Madame
Chiang Kai-shek, once the most powerful woman in China, has died
aged 106 at her home in New York, Taiwan officials said Friday.
The beautiful, iron-willed woman
was feared for decades as a formidable force behind her husband,
Chinese Nationalist Generalissimo Chiang Kai-shek.
"We were told that Madame Chiang passed away at about 11 something
last night," said Andrew Hsia, an official of the Taipei Economic
and Cultural Office in New York.
"We were told that she passed away very peacefully while she
was resting," he said.
Madame Chiang had been treated for cancer and other ailments.
After her husband's death in 1975, she spend most of the time in
her Manhattan apartment or at her family's estate in Lattingtown,
an exclusive Long Island suburb 56 kilometers east of New York City.
Madame Chiang and her husband, Chiang Kai-shek, were once one of
the world's most famous couples. They married in 1927, one year
after Mr. Chiang, also known as the Generalismo, took over China's
ruling Nationalist Party.
She
was born Soong Mei-ling in 1898, on the southern Chinese island
of Hainan. Her family's background could stand as a brief history
of modern China as seen through revolution, efforts to unify and
modernize, and the split between the Chinese mainland and Taiwan.
Her father, Charles Soong, was educated as a Christian
missionary at Vanderbilt University
in Tennessee. Soong worked closely with Dr. Sun Yat-sen,
leader of the Nationalist revolution that overthrew China's last
emperor in 1911.
Education was important to Soong, and Madame Chiang and her two
sisters were among the first Chinese women educated in the West
at a time when foreign education was considered important only for
sons.
A scholar at heart, Madame Chiang once said her idea of happiness
would be a life of uninterrupted reading, studying and writing.
Madame
Chiang met her husband, a disciple of Sun Yat-sen, around 1920,
and married him Dec. 1, 1927. She later converted him to Methodism,
but their marriage was often stormy, in part because of Chiang's
infidelities.
Madame Chiang's sisters also married prominent Chinese figures.
Ching-ling, the second of six Soong children, married Sun Yat-sen,
the father of modern China. She broke with the family's Nationalist
ideology and sided with the Communist Party after her husband's
death in 1925.
She was appointed to a high-ranking position in the central government
in Beijing, one equivalent to vice president. Madame Sun died in
1981.
Madame Chiang was a working wife, taking on tasks ranging from
interpreter and social worker to head of China's air force during
World War II, an ironic twist of fate since she suffered greatly
from air sickness.
She was also one of her husband's most prominent lobbyists in Washington.

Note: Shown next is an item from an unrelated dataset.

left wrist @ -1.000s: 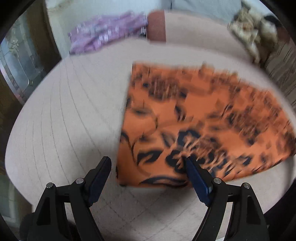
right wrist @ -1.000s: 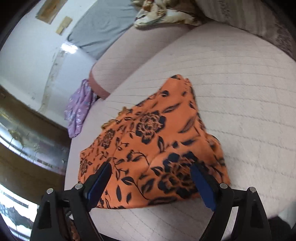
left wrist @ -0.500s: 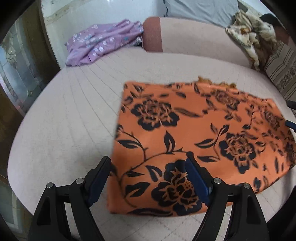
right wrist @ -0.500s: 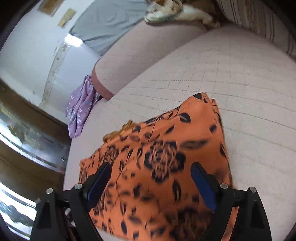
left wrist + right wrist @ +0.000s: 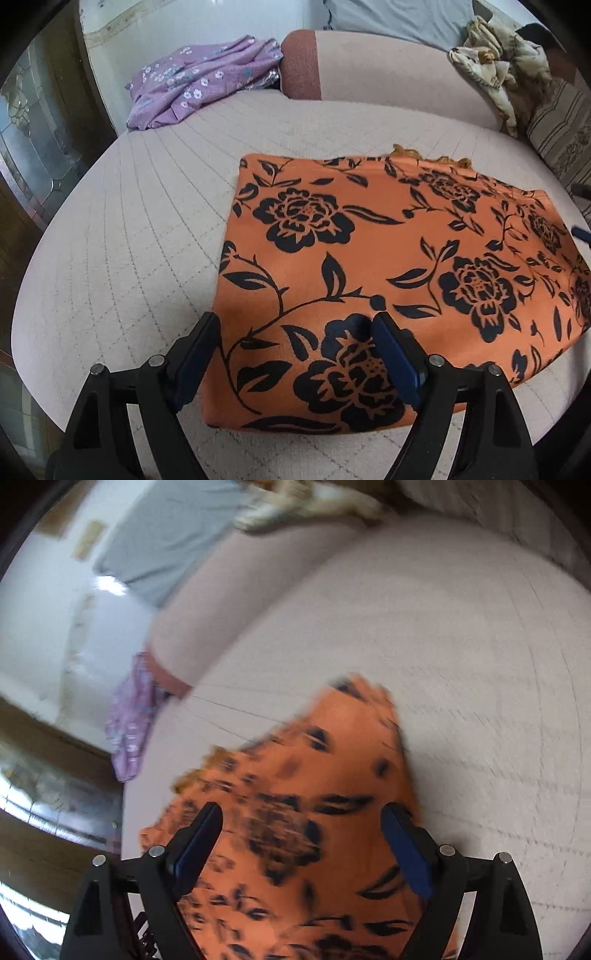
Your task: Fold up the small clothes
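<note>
The orange cloth (image 5: pixel 369 266) lies flat as a neat rectangle on the sofa (image 5: pixel 122 229), apparently folded once with further folds likely left, while the left gripper (image 5: pixel 291 354) and right gripper (image 5: pixel 301 843) hover above it, jaws wide apart, holding nothing.

pale pink quilted sofa seat (image 5: pixel 140 236) with stitched grid lines, rounded front edge. orange cloth with black flower print (image 5: pixel 388 266) lies flat on it, folded to a rough rectangle, frayed edge at the far side. purple floral garment (image 5: pixel 199 85) bunched at the seat's far left corner, against the backrest. right wrist view is blurred: same orange cloth (image 5: pixel 314 812) on the seat.
</note>
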### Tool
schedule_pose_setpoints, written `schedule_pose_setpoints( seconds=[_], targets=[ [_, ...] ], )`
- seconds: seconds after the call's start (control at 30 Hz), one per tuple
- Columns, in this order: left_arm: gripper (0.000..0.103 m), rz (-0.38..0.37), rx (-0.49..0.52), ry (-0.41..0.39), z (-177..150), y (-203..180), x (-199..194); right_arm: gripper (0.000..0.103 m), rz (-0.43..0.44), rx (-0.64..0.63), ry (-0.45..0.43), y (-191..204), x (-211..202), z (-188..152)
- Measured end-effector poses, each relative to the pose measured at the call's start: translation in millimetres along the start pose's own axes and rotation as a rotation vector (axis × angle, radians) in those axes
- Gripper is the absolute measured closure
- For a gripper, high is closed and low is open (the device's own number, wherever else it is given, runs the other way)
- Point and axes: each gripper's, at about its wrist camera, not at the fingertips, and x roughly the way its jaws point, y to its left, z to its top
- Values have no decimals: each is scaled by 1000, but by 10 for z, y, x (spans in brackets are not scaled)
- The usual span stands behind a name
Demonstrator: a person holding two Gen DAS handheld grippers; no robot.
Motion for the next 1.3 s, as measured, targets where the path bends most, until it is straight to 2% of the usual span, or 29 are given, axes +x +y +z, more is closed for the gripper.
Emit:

The Generalismo could not speak English and disliked dealing with
foreigners, so his wife became his spokesman for the outside world.
In one of her most famous U.S. public appearances, she addressed
the U.S. Congress in 1943 in her perfect English, her slender figure
dressed in stunning black traditional
Chinese dress. She tried to convince Congress that defeating Japan
was more important than stopping Germany, and that U.S. forces should
concentrate more on battling the Japanese in China.
Madame Chiang and her husband had no children of their own.